Task prompt:
Your task is to repeat the entries exactly from their first line through the line with "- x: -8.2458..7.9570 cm", and to stop there.

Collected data

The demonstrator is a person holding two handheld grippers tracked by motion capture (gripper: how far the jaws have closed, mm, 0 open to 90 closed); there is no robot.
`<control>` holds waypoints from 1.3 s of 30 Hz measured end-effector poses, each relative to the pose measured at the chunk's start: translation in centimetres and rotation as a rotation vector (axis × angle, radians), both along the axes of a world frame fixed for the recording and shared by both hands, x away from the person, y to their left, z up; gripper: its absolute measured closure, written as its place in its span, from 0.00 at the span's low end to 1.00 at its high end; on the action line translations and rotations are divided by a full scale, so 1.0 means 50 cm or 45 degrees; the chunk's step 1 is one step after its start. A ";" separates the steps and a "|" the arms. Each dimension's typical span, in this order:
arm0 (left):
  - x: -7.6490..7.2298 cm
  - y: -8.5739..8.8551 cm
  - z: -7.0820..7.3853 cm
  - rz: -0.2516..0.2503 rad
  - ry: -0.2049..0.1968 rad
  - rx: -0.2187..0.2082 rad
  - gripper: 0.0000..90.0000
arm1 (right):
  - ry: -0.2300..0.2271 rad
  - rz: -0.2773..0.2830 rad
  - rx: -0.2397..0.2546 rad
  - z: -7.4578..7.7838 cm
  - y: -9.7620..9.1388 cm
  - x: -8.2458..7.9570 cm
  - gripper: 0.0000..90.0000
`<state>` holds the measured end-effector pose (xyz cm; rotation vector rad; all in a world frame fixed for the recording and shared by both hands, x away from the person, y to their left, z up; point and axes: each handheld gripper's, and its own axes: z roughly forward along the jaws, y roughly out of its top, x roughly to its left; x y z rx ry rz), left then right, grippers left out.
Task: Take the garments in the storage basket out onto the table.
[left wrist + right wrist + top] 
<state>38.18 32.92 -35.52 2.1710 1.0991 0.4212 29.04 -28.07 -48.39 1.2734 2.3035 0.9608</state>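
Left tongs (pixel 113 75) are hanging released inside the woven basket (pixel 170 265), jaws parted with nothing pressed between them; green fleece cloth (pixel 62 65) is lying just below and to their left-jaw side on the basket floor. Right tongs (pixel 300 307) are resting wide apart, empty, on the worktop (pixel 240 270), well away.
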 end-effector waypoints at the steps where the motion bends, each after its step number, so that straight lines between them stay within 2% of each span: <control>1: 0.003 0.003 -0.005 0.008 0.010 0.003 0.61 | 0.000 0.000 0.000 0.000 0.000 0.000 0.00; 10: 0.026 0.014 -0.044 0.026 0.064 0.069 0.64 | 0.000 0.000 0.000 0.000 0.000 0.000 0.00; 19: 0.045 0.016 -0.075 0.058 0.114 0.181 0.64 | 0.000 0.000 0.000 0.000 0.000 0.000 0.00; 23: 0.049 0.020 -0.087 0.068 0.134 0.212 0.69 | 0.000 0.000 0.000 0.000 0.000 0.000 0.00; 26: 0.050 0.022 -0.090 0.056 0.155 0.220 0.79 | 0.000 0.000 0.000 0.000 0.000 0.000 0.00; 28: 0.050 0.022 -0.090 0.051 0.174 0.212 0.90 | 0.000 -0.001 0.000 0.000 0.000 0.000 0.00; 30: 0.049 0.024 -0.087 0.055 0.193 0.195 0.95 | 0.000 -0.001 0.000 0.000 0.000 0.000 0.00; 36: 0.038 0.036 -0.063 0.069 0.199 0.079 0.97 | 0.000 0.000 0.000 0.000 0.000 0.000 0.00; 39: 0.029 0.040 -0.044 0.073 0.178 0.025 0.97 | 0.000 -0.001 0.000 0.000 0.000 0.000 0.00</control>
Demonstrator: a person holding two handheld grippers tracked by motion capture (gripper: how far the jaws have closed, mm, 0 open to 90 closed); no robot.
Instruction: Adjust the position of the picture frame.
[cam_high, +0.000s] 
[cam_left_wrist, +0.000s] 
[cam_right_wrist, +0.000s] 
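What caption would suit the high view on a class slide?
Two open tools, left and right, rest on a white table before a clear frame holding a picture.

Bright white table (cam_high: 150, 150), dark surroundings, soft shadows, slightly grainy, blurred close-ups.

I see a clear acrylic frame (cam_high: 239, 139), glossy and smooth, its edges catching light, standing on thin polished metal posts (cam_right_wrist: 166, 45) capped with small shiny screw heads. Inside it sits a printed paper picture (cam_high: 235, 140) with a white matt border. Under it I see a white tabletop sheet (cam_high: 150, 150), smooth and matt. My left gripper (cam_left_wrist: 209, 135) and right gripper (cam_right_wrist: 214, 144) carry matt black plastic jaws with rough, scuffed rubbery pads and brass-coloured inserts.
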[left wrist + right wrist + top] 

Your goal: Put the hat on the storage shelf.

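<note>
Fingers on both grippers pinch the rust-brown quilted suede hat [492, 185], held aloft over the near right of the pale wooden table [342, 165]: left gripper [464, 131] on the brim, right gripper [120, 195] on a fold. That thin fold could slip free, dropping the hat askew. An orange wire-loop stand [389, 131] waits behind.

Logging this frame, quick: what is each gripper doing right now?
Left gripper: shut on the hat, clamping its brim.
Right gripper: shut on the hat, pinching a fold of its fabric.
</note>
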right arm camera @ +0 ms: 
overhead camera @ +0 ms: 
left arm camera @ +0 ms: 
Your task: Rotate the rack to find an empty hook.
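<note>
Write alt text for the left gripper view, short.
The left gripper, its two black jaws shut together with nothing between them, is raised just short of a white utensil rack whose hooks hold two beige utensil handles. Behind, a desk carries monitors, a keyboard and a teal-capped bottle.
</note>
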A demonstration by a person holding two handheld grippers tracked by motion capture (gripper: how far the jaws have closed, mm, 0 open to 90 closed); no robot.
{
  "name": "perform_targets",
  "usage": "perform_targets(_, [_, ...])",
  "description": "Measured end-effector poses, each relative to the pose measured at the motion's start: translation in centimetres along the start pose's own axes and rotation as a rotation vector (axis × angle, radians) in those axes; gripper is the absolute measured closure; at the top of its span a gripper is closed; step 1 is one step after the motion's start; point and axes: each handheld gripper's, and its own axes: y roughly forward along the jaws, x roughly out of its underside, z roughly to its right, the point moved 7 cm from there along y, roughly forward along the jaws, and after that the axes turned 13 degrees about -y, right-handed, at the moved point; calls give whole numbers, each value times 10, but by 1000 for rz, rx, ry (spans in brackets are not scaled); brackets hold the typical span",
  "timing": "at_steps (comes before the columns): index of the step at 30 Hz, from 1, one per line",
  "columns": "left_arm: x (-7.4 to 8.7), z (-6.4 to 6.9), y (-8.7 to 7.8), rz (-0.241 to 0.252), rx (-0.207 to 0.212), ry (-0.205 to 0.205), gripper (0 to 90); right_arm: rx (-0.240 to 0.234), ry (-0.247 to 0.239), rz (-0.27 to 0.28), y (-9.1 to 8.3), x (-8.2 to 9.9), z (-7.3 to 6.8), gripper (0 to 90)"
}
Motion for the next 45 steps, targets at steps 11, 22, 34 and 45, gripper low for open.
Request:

Solution for this problem:
The demonstrator is a person holding two handheld grippers tracked by motion capture (gripper: how far the jaws have closed, mm, 0 open to 90 closed); there is no robot.
`<control>` holds waypoints from 1.3 s of 30 Hz measured end-effector poses, each relative to the pose measured at the chunk's start: translation in centimetres and rotation as a rotation vector (axis × angle, radians), both along the axes of a world frame fixed for the recording and shared by both hands, x away from the person, y to their left, z up; gripper: its absolute measured closure, written as its place in its span, from 0.00 at the span's low end to 1.00 at its high end; on the action line translations and rotations are divided by a full scale, so 1.0 means 50 cm or 45 degrees; the chunk's step 1 is one step after its start. A ";" separates the steps and a "|" the arms. Each dimension's typical span, in this order:
arm0 (left):
  - x: -7.6490..7.2298 cm
  - y: -8.5739..8.8551 cm
  - z: -7.0820..7.3853 cm
  - rz: -0.2516..0.2503 rad
  - ry: -0.2049..0.1968 rad
  - rx: -0.2187..0.2082 rad
  - gripper: 0.0000..90.0000
arm1 (right):
  - ry: -0.2300..0.2271 rad
  - rz: -0.2773..0.2830 rad
  - rx: -0.2397..0.2546 rad
  - z: -7.4578..7.7838 cm
  - y: -9.7620..9.1388 cm
  - x: -8.2458..7.9570 cm

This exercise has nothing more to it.